Open the Alert Ticker
Retirement Planning
Retirement Planning

Are you set for retirement?  Will you have enough money set aside at retirement to meet even your most basic needs?  Do you even know what that amount is?  If you don’t know the answer to these questions, you are not alone!  This article will serve to help you  answer some of these very important questions.

First, let’s determine how much you will need to retire.  Most financial experts estimate that the majority of people will need anywhere from 60% to 100% of their annual pre-retirement income to live on each year after retirement.  Let’s look at an example of an individual currently earning $60,000 and has 20 years until retirement.  Assuming that individual will be receiving full social security benefits, he will need an additional $933,734 by retirement age to support an annual replacement income of 80%.

The most recent projections by the nonpartisan Congressional Budget Office show Social Security running deficits every year until its funds are eventually drained by about 2037.  That may sound like a long time away, but 26 years is within most of our lifetimes.  Add to that fact, nearly half of the “baby boomer” generation (those born between 1948 and 1954) are at risk of not having enough retirement savings to cover even their basic necessities.  The burden is on each and every one of us to insure that we can take care of ourselves in our golden years.  Given the current state of the economy, this may seem like an impossible task.  However, there may be a very real solution to help to increase one’s retirement savings without having a negative impact on income!

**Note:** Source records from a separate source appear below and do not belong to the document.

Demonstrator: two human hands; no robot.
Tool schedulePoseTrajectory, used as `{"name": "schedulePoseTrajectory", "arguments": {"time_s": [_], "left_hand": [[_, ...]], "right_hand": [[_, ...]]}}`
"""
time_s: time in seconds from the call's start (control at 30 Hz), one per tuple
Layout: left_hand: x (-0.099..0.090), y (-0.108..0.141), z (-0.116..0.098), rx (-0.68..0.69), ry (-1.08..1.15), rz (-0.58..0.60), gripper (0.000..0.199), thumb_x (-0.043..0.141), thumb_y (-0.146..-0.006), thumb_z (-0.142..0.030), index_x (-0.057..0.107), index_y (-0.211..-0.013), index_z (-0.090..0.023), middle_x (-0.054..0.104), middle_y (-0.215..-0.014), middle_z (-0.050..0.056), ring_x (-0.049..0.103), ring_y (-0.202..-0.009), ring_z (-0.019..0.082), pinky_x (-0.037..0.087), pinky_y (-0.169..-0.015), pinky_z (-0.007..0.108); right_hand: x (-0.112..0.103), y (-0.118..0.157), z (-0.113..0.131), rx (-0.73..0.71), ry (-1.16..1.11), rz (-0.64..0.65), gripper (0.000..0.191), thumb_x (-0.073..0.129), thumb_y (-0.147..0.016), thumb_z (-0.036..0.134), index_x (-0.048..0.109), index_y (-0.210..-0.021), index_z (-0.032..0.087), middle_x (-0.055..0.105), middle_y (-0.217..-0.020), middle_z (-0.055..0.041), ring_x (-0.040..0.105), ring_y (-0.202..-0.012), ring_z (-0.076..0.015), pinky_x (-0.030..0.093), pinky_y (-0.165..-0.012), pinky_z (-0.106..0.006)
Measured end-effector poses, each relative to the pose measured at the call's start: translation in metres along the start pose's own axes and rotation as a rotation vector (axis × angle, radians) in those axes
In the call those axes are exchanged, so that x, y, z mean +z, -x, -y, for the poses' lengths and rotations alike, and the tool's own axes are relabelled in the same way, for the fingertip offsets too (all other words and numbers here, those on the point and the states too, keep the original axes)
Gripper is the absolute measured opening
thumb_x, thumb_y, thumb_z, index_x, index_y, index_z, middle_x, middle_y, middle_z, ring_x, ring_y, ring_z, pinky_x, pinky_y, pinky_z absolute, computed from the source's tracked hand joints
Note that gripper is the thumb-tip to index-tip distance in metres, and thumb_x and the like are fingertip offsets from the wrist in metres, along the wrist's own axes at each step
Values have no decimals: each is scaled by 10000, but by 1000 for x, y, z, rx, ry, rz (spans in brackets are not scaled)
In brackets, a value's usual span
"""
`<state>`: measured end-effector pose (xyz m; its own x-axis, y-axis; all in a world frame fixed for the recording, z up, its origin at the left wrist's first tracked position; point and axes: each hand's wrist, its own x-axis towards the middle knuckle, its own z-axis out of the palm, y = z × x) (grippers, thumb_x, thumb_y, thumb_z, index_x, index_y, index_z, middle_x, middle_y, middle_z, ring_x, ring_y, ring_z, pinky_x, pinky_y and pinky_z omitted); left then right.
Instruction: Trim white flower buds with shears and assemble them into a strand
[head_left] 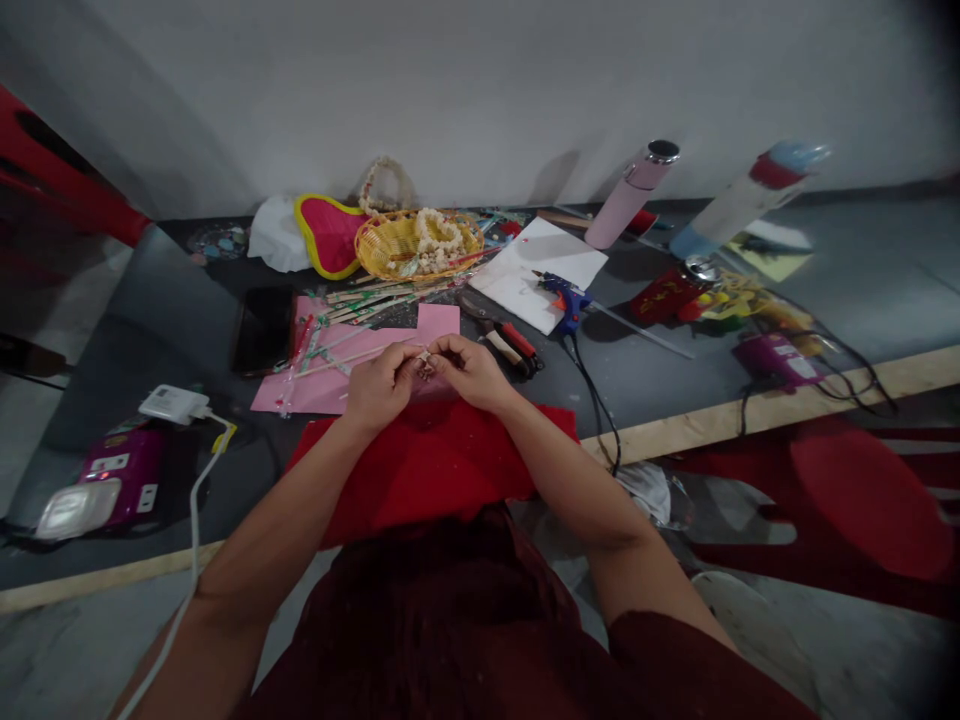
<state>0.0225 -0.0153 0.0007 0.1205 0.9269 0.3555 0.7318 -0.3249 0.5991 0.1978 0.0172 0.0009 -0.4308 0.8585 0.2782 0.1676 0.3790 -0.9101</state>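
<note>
My left hand (380,383) and my right hand (474,370) meet over the table's front part, fingertips pinched together. Between them is a small pale, knobbly piece (426,365), mostly hidden by the fingers; its exact kind is too small to make out. Beneath the hands lie pink sheets (439,320) and a red cloth (435,460) that hangs over the table edge. Thin sticks with green marks (375,298) lie just beyond the left hand. Pliers with red handles (520,345) rest close to the right hand.
A yellow basket (365,262) holds pale bead-like strands. A blue glue gun (568,300) lies on white paper (525,262), its cord trailing forward. A red can (667,293) and pink flask (628,200) stand right. Left are a phone (264,330) and a white-cabled adapter (174,403).
</note>
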Motion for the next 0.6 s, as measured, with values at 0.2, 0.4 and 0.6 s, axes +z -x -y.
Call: {"name": "schedulePoseTrajectory", "arguments": {"time_s": [0.2, 0.4, 0.6], "left_hand": [[-2, -1, 1, -95, 50, -45, 233, 489, -902, -311, 635, -1060, -222, 736, -948, 17, 680, -871, 168, 478, -740, 258], [-3, -2, 1, -128, 65, -59, 231, 505, -895, -340, 641, -1033, -216, 734, -916, 14, 672, -802, 156, 460, -688, 243], [-1, -2, 4, -118, 101, -83, 226, 505, -898, -347, 636, -1024, -213, 733, -904, 18, 677, -794, 154, 467, -690, 247]], "right_hand": [[-19, -4, -11, -31, 409, -87, 71, 523, -847, 212, 590, -845, 189, 631, -817, -16, 558, -734, -134, 423, -700, -258], [-20, -3, -20, -28, 706, 63, 156, 516, -821, 117, 635, -898, 182, 691, -926, -62, 597, -886, -196, 417, -853, -320], [-16, -3, -22, -49, 707, 91, 274, 439, -849, 70, 654, -983, 172, 703, -1013, -70, 605, -943, -196, 423, -905, -332]]}}
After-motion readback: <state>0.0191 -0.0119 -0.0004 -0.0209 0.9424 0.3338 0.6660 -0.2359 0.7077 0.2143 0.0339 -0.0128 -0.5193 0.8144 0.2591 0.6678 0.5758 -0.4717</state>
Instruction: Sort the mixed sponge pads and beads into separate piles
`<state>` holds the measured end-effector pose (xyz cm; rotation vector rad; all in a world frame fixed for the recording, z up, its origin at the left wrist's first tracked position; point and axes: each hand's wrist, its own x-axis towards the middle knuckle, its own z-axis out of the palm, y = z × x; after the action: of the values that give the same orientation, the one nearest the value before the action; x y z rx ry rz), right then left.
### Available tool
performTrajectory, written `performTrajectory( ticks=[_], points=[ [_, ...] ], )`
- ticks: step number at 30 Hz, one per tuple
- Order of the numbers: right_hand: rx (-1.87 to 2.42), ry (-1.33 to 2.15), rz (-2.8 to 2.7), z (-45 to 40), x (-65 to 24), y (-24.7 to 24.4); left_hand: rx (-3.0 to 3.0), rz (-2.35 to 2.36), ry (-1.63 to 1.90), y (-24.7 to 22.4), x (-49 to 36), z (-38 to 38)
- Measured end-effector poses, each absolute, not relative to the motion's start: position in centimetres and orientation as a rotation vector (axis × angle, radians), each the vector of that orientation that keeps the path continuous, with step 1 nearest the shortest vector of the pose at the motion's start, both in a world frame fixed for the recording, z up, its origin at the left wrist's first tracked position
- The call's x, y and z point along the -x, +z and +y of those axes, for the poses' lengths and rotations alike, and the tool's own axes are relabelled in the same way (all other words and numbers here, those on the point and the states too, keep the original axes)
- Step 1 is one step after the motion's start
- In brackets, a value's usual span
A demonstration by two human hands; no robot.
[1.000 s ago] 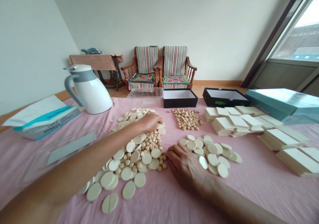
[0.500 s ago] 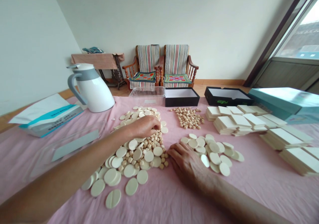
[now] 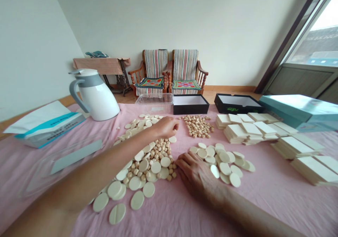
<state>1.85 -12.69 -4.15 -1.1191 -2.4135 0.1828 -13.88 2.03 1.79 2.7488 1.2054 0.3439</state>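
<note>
My left hand point(image 3: 168, 127) is closed, its fingers curled, above the cloth at the upper right edge of a mixed heap. Whatever it may hold is hidden. Round wooden discs point(image 3: 137, 182) and small wooden cubes point(image 3: 161, 147) lie mixed in that heap under my left forearm. A separate pile of small cubes point(image 3: 198, 125) lies just right of the left hand. My right hand point(image 3: 194, 173) rests palm down on the cloth, fingers stretched out, their tips beside a few cubes of the mixed heap. Right of it is a separate pile of discs point(image 3: 224, 157).
Stacks of rectangular wooden pieces point(image 3: 255, 128) stand at the right. Behind are a clear plastic tub point(image 3: 155, 101), a black box point(image 3: 190, 107), a black lid point(image 3: 239, 105) and a teal box point(image 3: 298, 110). A white jug point(image 3: 100, 101) and a paper packet point(image 3: 52, 124) stand left.
My left hand has moved up and right, from over the mixed heap toward the separate pile of cubes. My right hand stays in place. The view has shifted slightly.
</note>
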Motion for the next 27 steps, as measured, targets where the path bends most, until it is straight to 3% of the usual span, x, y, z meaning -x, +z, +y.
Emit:
performTrajectory(
  ticks=[11, 27],
  points=[
    [1.107, 0.205, -2.415, -12.7, -1.8, -3.9, -2.615, 1.255, 0.742, 1.4, 7.5, 4.9],
    [1.093, 0.227, -2.438, -12.8, -1.9, -3.5, -2.571, 1.307, 1.059, 1.5, 21.6, -7.2]
  ],
)
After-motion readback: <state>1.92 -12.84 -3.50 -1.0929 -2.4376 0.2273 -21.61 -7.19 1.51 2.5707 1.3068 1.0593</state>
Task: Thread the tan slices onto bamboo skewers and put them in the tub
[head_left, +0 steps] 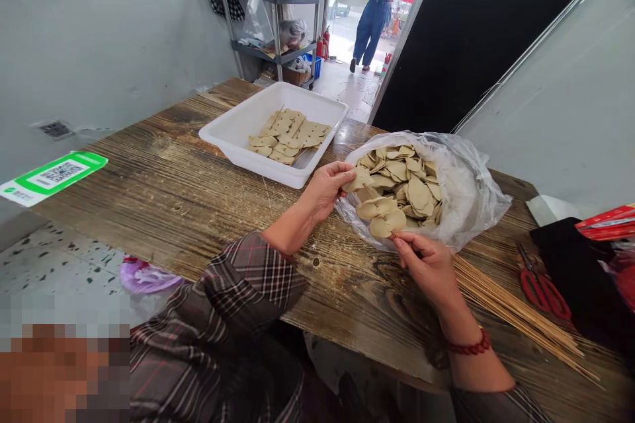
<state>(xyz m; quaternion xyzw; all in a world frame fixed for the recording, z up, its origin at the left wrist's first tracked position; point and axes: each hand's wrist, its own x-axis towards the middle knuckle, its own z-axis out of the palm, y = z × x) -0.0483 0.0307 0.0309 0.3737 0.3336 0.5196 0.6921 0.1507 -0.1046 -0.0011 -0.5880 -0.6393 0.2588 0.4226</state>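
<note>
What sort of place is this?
Probably a small eatery: a QR-code card on the wooden table, thin sticks beside the bag of tan slices, and a shelved cart near the doorway.

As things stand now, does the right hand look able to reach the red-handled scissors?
Probably yes: only the thin sticks seem to lie between the right hand and the red-handled scissors, which look uncovered. First it would likely have to put down the flat beige pieces it holds.

Dark plaid sleeves point(265, 272), pale and red lines, red beaded bracelet point(469, 347)
</note>
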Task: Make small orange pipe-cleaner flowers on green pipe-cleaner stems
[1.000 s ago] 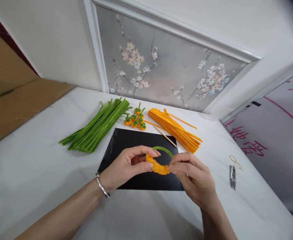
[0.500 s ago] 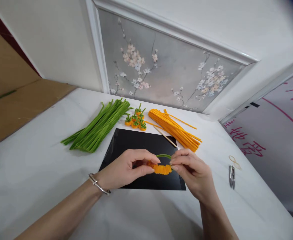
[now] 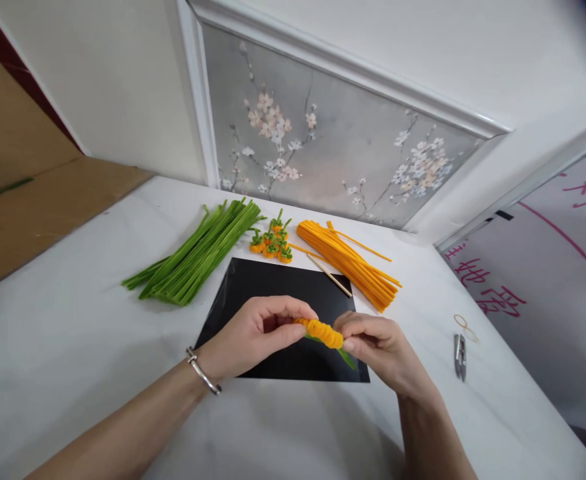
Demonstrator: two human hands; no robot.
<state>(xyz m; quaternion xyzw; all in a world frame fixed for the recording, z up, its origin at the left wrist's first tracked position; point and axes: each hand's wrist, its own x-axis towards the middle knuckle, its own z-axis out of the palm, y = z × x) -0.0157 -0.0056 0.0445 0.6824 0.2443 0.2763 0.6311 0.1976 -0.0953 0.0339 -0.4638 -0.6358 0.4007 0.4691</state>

As you may be aware, on December 17, 2010 the Tax Relief, Unemployment Insurance Reauthorization and Jobs Creation Act of 2011 was signed by President Obama.  In part, this Act reduces the 2011 tax rate on the employee portion of Social Security (OASDI) by 2%.  The rate is now 4.2%, down from 6.2%.  Why not take that 2% and invest it in your employer sponsored 401(k) plan?  Even though you would be increasing your deferral percentage by 2%, there will be no effect on your take home pay.  What a great way to help insure that your savings will be sufficient for your retirement.

In conclusion, given the uncertainty of our Social Security System, we need to look at ways to provide for our own economic security.  If you are lucky enough to participate in an employer sponsored 401(k) plan, seriously consider increasing your contribution percentage.  If your employer does not sponsor a retirement plan, you may want to encourage them to consider setting up one.  It is never too early or too late to begin planning your retirement.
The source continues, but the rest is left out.